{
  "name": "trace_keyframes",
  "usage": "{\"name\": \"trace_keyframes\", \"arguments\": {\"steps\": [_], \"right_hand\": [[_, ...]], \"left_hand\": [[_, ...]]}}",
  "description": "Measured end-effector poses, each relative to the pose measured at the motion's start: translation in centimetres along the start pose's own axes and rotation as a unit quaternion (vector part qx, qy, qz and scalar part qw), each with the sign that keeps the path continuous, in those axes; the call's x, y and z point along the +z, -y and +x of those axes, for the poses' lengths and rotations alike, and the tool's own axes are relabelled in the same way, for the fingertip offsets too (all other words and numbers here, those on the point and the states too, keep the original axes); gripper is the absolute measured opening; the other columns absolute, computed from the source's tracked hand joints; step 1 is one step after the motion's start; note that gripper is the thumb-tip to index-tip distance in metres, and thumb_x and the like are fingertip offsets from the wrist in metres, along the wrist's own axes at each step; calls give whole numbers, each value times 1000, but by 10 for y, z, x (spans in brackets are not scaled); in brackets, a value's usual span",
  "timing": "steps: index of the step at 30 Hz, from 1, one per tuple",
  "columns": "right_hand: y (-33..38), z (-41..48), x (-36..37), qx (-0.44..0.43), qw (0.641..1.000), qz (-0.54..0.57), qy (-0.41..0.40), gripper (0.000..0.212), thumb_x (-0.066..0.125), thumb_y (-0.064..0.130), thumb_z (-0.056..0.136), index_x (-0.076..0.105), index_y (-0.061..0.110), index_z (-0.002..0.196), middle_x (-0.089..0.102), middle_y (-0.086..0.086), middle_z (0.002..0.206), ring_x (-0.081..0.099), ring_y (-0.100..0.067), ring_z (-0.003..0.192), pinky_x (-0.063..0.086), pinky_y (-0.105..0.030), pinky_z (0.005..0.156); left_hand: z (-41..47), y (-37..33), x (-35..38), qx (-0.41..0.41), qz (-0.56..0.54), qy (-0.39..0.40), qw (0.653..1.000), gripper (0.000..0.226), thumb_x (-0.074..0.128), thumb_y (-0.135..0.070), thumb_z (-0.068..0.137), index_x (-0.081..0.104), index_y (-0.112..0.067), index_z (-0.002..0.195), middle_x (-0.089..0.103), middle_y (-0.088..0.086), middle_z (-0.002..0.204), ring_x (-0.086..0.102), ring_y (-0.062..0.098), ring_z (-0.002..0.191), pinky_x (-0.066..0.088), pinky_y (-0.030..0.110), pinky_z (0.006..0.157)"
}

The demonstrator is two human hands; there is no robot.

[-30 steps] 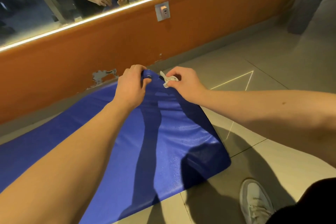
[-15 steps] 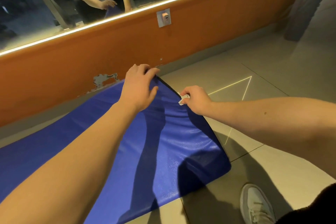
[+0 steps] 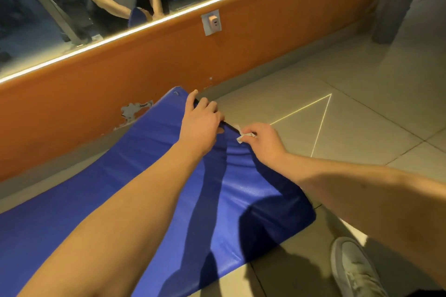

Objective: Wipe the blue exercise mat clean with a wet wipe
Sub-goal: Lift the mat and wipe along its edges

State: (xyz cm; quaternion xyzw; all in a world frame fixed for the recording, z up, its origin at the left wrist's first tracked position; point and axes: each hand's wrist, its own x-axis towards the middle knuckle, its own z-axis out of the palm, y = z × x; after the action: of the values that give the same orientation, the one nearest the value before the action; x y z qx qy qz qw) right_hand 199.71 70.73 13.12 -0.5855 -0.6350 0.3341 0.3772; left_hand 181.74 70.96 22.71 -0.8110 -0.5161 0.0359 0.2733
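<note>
The blue exercise mat [image 3: 149, 176] lies on the tiled floor along the orange wall, its far right edge lifted and wrinkled. My left hand [image 3: 200, 123] grips that raised edge, fingers curled over it and the index finger stretched toward the far corner. Just to its right, my right hand [image 3: 263, 140] pinches a small crumpled white wet wipe [image 3: 243, 136] against the same edge of the mat.
An orange wall [image 3: 241, 55] with a wall socket [image 3: 212, 23] and peeling paint runs behind the mat, with a lit mirror above showing a person's reflection. A grey pillar [image 3: 395, 0] stands at the far right. My white shoe [image 3: 354, 270] rests on the floor tiles at the lower right.
My left hand shifted from the mat's far corner to its right edge and curled round it. My right hand with the wipe slid down that edge, closer to me.
</note>
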Motion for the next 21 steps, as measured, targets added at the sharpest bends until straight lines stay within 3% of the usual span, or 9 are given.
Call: {"name": "trace_keyframes", "arguments": {"steps": [3, 6, 10, 12, 14, 16, 18, 21], "right_hand": [[-46, -23, 1, 67, 997, -31, -24, 8, 72, 12, 91, 74, 6, 86, 68, -6, 91, 62, -25, 86, 51, -37, 81], [-66, -29, -2, 123, 991, -46, -35, 17, 69, 10, 91, 68, -1, 78, 61, -6, 80, 55, -22, 76, 48, -39, 73], [-30, -13, -2, 56, 998, 22, -26, 19, 74, 13, 88, 71, 18, 70, 63, 1, 73, 55, -13, 71, 46, -33, 70], [-9, -6, 3, 15, 999, 29, -19, 3, 75, 17, 89, 77, 15, 88, 68, 3, 89, 60, -12, 83, 46, -25, 78], [-3, -3, 8, 1, 999, 37, -20, 10, 76, 19, 90, 77, 14, 97, 67, 4, 96, 60, -10, 87, 44, -17, 78], [-12, -5, 8, 6, 999, 43, -20, 8, 76, 21, 90, 77, 15, 96, 67, 5, 95, 61, -10, 86, 46, -16, 75], [-36, -15, 4, 34, 999, 35, -17, 5, 74, 20, 91, 73, 17, 87, 66, 2, 91, 61, -15, 85, 48, -24, 75], [-81, -35, -8, 122, 993, -7, -6, 16, 72, 18, 92, 64, 16, 79, 63, -1, 84, 57, -20, 79, 44, -27, 68]], "left_hand": [[-5, -1, 4, 2, -16, -1, 1000, 24, 72, -44, 86, 75, -29, 105, 63, -3, 98, 53, 27, 102, 14, 53, 119], [-4, -2, 6, -3, -19, -5, 1000, 25, 73, -43, 86, 75, -27, 105, 62, -1, 97, 53, 28, 101, 14, 53, 118], [-1, 7, 7, -7, -20, 0, 1000, 27, 75, -42, 84, 76, -26, 105, 61, 1, 96, 52, 30, 101, 16, 54, 117], [0, 8, 6, -1, -21, 3, 1000, 27, 76, -42, 84, 76, -26, 105, 62, 0, 97, 53, 30, 101, 16, 53, 117], [0, 8, 6, -8, -26, 0, 1000, 26, 76, -41, 83, 76, -26, 105, 63, 0, 96, 53, 30, 101, 16, 52, 117], [0, 11, 7, -7, -30, -4, 1000, 25, 77, -40, 83, 76, -27, 104, 63, 0, 96, 54, 30, 101, 15, 52, 117], [-1, 14, 9, -12, -39, -5, 999, 24, 77, -39, 83, 77, -26, 104, 63, 0, 96, 54, 30, 101, 13, 52, 116], [-4, 16, 13, -16, -49, -11, 999, 21, 77, -37, 84, 77, -26, 103, 63, 1, 94, 54, 30, 100, 13, 52, 117]]}}
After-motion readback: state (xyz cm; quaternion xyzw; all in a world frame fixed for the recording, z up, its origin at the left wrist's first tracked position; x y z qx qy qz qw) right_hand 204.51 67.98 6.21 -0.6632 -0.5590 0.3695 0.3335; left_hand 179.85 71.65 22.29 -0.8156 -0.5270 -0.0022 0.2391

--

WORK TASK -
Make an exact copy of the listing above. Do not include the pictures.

THE COMPLETED TASK -
{
  "name": "trace_keyframes",
  "usage": "{\"name\": \"trace_keyframes\", \"arguments\": {\"steps\": [_], \"right_hand\": [[_, ...]], \"left_hand\": [[_, ...]]}}",
  "description": "Measured end-effector poses, each relative to the pose measured at the motion's start: translation in centimetres along the start pose's own axes and rotation as a unit quaternion (vector part qx, qy, qz and scalar part qw), each with the sign that keeps the path continuous, in those axes; the call's x, y and z point along the +z, -y and +x of those axes, for the poses' lengths and rotations alike, and the tool's own axes are relabelled in the same way, for the fingertip offsets too (all other words and numbers here, those on the point and the states too, keep the original axes); gripper is the absolute measured opening; the other columns absolute, computed from the source's tracked hand joints; step 1 is one step after the motion's start; note that gripper is the thumb-tip to index-tip distance in metres, and thumb_x and the like are fingertip offsets from the wrist in metres, along the wrist's own axes at each step; calls give whole numbers, each value times 1000, but by 10 for y, z, x (spans in brackets are not scaled); in brackets, a value's usual span",
  "timing": "steps: index of the step at 30 Hz, from 1, one per tuple",
  "columns": "right_hand: y (-33..38), z (-41..48), x (-36..37), qx (-0.44..0.43), qw (0.641..1.000), qz (-0.54..0.57), qy (-0.41..0.40), gripper (0.000..0.212), thumb_x (-0.066..0.125), thumb_y (-0.064..0.130), thumb_z (-0.056..0.136), index_x (-0.076..0.105), index_y (-0.061..0.110), index_z (-0.002..0.196), middle_x (-0.089..0.102), middle_y (-0.086..0.086), middle_z (0.002..0.206), ring_x (-0.081..0.099), ring_y (-0.100..0.067), ring_z (-0.003..0.192), pinky_x (-0.063..0.086), pinky_y (-0.105..0.030), pinky_z (0.005..0.156); left_hand: z (-41..47), y (-37..33), x (-35..38), qx (-0.41..0.41), qz (-0.56..0.54), qy (-0.39..0.40), qw (0.653..1.000), gripper (0.000..0.226), thumb_x (-0.074..0.128), thumb_y (-0.135..0.070), thumb_z (-0.068..0.137), index_x (-0.081..0.104), index_y (-0.112..0.067), index_z (-0.002..0.195), middle_x (-0.089..0.103), middle_y (-0.088..0.086), middle_z (-0.002..0.204), ring_x (-0.086..0.102), ring_y (-0.062..0.098), ring_z (-0.002..0.191), pinky_x (-0.066..0.088), pinky_y (-0.030..0.110), pinky_z (0.006..0.157)"
}

The demonstrator is two human hands; there is no robot.

[-30 steps] 
[-15 steps] 
[+0 steps] 

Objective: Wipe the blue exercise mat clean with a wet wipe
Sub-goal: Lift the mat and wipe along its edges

State: (xyz cm; quaternion xyzw; all in a world frame fixed for the recording, z up, its origin at the left wrist's first tracked position; point and axes: each hand's wrist, its own x-axis towards the middle knuckle, its own z-axis out of the palm, y = z × x; after the action: of the values that give the same orientation, the one nearest the value before the action; x y z qx qy qz qw) right_hand 199.71 70.73 13.12 -0.5855 -0.6350 0.3341 0.3772; left_hand 181.74 70.96 22.71 -0.8110 -0.5161 0.0359 0.2733
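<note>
The blue exercise mat [image 3: 149, 176] lies on the tiled floor along the orange wall, its far right edge lifted and wrinkled. My left hand [image 3: 200, 123] grips that raised edge, fingers curled over it and the index finger stretched toward the far corner. Just to its right, my right hand [image 3: 263, 140] pinches a small crumpled white wet wipe [image 3: 243, 136] against the same edge of the mat.
An orange wall [image 3: 241, 55] with a wall socket [image 3: 212, 23] and peeling paint runs behind the mat, with a lit mirror above showing a person's reflection. A grey pillar [image 3: 395, 0] stands at the far right. My white shoe [image 3: 354, 270] rests on the floor tiles at the lower right.
My left hand shifted from the mat's far corner to its right edge and curled round it. My right hand with the wipe slid down that edge, closer to me.
</note>
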Motion for the next 21 steps, as measured, targets added at the sharpest bends until straight lines stay within 3% of the usual span, or 9 are given.
Call: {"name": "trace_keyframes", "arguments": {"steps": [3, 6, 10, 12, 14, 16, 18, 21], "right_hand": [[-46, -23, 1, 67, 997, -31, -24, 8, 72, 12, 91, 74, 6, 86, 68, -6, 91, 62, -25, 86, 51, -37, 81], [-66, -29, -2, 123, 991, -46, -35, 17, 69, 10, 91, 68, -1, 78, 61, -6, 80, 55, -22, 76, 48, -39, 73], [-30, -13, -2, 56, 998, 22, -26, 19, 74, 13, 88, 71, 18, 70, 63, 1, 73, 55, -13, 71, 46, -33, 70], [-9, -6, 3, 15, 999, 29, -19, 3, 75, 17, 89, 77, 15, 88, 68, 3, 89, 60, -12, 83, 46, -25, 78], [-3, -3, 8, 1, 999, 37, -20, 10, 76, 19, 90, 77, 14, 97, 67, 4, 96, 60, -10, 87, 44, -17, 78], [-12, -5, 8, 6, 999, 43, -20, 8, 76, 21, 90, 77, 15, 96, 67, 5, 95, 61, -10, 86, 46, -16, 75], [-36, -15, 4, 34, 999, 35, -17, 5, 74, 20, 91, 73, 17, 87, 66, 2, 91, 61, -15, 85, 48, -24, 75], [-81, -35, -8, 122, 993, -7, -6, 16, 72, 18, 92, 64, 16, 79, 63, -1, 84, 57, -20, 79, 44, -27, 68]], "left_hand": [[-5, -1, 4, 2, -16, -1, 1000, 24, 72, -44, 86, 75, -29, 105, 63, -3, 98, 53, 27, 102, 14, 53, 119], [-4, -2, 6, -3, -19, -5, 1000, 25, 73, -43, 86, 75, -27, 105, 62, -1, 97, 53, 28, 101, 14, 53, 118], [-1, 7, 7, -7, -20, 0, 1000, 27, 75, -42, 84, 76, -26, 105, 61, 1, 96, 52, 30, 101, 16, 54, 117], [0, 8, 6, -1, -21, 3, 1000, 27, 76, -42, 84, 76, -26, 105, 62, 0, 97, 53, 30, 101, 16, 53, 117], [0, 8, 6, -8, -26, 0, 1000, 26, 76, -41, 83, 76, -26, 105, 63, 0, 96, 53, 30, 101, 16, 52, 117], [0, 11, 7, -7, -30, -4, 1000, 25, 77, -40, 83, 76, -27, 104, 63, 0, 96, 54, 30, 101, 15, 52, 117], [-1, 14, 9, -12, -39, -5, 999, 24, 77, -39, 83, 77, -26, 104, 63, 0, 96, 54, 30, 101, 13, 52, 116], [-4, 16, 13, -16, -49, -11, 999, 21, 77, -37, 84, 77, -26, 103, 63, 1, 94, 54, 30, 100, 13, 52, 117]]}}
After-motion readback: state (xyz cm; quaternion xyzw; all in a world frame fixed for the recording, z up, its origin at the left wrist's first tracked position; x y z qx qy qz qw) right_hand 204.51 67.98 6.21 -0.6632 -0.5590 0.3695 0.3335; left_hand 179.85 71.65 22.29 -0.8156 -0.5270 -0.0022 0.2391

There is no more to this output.